Input records below:
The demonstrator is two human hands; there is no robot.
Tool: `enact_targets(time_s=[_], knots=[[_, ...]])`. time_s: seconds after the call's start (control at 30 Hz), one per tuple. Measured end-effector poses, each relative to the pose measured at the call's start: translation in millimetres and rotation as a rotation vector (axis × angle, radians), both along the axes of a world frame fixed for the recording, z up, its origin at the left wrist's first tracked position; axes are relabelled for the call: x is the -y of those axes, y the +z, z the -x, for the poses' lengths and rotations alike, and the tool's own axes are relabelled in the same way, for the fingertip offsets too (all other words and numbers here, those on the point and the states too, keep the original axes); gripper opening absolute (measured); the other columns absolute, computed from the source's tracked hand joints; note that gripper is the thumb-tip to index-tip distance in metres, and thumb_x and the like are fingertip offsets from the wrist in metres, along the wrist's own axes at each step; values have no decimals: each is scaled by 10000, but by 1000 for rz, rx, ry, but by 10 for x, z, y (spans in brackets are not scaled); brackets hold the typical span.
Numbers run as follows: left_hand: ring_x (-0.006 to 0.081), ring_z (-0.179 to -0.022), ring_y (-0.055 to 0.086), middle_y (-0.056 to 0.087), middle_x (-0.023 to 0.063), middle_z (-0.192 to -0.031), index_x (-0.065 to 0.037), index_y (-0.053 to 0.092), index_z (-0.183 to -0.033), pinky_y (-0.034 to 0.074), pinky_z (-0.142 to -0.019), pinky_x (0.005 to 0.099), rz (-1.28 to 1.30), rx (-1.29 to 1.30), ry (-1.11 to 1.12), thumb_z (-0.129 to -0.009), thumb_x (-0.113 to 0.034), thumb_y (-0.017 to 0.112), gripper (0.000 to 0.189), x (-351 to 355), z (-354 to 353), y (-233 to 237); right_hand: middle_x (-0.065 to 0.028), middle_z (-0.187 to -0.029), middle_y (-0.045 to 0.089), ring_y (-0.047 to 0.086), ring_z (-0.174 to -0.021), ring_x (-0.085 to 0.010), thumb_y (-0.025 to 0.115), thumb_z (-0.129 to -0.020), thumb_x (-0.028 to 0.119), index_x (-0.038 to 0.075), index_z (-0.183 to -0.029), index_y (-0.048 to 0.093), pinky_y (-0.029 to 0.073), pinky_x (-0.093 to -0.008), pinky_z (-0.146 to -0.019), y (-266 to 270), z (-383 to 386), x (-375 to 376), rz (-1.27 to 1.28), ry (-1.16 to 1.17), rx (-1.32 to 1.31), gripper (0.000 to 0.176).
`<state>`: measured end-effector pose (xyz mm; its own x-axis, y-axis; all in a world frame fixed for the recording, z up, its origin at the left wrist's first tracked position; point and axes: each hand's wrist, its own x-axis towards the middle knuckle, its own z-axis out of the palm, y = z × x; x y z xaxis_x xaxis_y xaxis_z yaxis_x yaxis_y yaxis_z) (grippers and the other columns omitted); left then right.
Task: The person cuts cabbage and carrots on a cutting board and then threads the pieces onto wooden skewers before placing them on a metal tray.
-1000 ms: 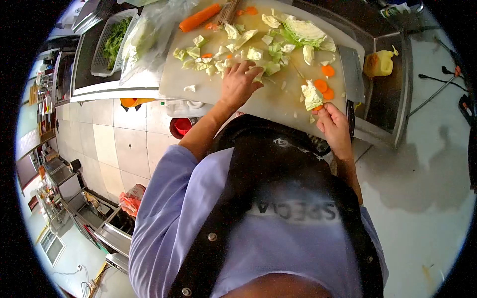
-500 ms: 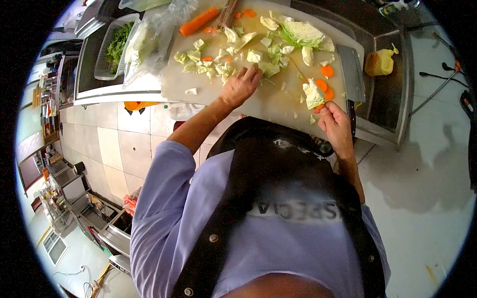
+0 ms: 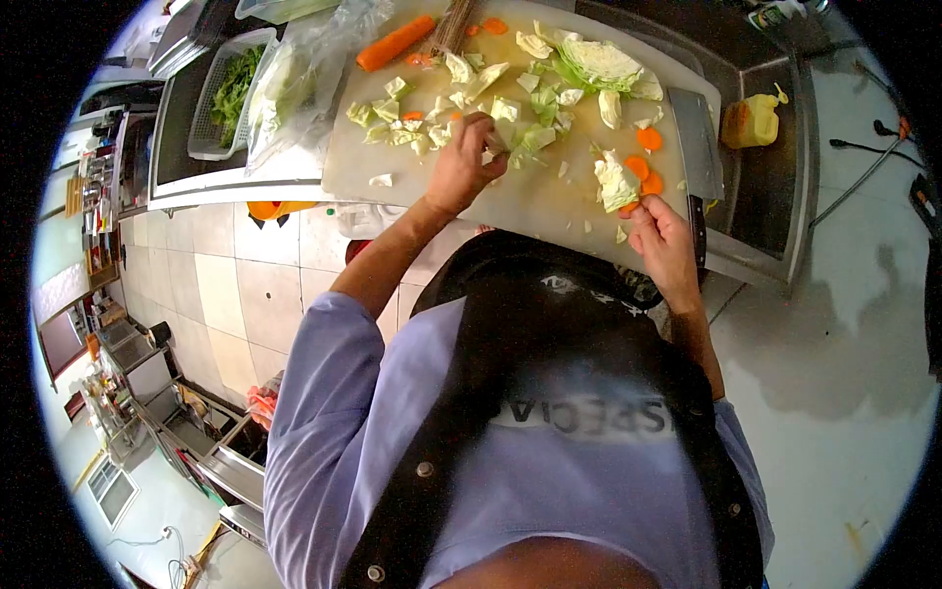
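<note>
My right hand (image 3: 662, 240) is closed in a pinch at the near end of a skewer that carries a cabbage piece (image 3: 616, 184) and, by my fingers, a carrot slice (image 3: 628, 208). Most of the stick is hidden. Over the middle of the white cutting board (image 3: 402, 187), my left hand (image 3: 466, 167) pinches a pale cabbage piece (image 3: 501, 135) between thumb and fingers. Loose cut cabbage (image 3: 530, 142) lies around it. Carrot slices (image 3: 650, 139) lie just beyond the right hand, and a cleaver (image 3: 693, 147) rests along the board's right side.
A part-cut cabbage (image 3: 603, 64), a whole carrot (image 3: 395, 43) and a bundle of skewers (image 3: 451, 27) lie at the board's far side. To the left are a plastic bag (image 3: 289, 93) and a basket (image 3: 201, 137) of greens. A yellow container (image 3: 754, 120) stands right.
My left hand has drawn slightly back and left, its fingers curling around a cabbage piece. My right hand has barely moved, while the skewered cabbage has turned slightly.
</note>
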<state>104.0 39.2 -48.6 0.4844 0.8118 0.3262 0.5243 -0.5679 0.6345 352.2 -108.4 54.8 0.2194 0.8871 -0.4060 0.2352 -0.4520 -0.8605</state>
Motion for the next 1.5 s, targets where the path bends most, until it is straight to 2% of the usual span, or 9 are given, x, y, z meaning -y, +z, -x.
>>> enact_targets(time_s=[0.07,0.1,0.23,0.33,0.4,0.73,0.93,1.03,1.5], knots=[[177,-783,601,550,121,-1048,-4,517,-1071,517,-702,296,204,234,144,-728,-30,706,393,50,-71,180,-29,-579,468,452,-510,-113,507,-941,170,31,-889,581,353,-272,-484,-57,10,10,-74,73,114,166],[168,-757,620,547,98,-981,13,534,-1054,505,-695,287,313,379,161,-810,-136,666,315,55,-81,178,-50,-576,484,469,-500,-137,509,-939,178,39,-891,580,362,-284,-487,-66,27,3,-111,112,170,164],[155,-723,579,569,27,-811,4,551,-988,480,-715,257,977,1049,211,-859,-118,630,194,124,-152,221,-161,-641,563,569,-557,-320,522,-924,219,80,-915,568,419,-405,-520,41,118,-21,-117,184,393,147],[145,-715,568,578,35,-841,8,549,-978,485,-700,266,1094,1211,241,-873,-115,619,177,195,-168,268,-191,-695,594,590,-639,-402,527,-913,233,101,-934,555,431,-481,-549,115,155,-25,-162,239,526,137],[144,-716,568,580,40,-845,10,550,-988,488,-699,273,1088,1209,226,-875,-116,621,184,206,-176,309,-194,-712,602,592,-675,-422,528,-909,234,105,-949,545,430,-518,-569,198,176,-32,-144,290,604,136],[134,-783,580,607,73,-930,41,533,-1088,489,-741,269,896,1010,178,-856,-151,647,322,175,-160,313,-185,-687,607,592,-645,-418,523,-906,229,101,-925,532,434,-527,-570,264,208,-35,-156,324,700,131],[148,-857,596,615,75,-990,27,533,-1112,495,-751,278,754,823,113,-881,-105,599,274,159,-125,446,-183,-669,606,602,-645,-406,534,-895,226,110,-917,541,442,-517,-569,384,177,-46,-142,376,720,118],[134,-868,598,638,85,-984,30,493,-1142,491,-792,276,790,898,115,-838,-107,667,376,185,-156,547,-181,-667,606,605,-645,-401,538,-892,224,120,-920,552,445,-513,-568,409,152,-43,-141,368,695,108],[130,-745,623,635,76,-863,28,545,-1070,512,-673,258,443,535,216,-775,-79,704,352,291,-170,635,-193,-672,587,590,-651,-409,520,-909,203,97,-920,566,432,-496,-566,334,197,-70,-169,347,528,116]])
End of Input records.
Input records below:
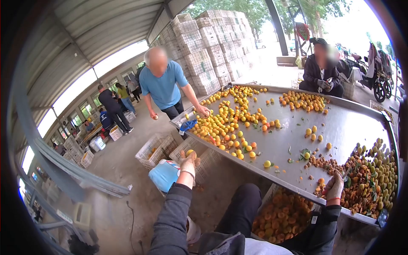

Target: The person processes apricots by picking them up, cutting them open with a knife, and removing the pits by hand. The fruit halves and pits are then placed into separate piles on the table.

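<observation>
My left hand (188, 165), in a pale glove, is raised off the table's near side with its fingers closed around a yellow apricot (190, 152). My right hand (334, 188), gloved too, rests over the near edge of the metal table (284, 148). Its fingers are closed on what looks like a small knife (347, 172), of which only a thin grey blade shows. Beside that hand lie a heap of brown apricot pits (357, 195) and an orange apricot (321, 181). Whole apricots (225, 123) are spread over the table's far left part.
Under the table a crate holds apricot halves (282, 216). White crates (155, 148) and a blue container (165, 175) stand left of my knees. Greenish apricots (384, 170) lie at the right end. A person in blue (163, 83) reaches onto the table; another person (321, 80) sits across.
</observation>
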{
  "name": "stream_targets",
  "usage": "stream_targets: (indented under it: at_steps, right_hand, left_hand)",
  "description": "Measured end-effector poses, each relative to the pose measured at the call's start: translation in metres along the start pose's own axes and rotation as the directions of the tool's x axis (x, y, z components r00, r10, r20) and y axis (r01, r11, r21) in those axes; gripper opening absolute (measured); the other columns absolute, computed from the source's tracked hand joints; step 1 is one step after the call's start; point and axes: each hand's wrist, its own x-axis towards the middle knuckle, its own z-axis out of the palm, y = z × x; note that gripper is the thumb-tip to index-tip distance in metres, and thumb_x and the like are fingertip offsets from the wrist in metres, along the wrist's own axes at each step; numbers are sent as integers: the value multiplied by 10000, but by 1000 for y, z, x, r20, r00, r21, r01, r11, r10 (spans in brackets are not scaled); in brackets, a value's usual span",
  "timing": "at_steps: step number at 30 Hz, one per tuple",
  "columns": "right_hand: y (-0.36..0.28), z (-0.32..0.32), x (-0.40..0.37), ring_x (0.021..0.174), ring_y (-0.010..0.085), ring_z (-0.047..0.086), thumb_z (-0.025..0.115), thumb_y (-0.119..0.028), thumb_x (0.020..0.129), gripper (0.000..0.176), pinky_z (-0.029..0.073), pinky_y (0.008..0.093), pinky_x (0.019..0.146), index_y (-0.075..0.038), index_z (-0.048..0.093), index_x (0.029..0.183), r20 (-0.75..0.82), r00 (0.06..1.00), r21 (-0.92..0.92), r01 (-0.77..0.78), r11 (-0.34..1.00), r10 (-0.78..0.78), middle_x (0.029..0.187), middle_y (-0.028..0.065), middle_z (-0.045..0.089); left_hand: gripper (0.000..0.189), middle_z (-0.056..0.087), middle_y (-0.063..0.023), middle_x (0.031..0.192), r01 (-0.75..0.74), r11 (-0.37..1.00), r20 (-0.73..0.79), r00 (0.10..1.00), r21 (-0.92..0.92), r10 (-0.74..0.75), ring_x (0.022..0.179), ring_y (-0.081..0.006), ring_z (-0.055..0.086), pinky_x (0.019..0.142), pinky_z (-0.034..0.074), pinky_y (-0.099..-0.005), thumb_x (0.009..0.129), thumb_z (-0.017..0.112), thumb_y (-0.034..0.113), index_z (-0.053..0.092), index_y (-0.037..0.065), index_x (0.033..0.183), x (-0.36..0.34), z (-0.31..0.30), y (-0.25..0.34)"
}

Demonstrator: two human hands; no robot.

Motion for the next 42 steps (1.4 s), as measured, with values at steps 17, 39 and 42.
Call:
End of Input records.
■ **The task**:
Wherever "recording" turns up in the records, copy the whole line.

■ **Exercise answer**:
Tool: `enact_targets(time_s=[_], knots=[[_, ...]])`. time_s: seconds after the call's start (control at 30 Hz), one per tuple. Measured end-effector poses, each relative to the pose measured at the call's start: translation in millimetres and rotation as a rotation vector (axis × angle, radians), both along the axes of a world frame fixed for the recording, z up, its origin at the left wrist's first tracked position; axes are relabelled for the call: x is the -y of those axes, y the +z, z the -x, for the poses' lengths and rotations alike, and the tool's own axes are relabelled in the same way, for the fingertip offsets too (all other words and numbers here, those on the point and the states too, keep the original axes); gripper opening absolute (measured); the other columns absolute, computed from the source's tracked hand joints; note that gripper is the thumb-tip to index-tip distance in metres, and thumb_x and the like are fingertip offsets from the wrist in metres, along the wrist's own axes at each step; values have no decimals: each is scaled by 10000, but by 1000 for rz, rx, ry, but by 10 for x, z, y (spans in brackets are not scaled); brackets hold the typical span.
`<state>`: measured end-effector pose (xyz mm; its own x-axis, y-axis; all in a world frame fixed for the recording, z up, its origin at the left wrist's first tracked position; point and axes: each hand's wrist, its own x-axis towards the middle knuckle, its own z-axis out of the palm, y = z × x; x y z xaxis_x xaxis_y xaxis_z yaxis_x yaxis_y yaxis_z) (grippers and the other columns omitted); left then right.

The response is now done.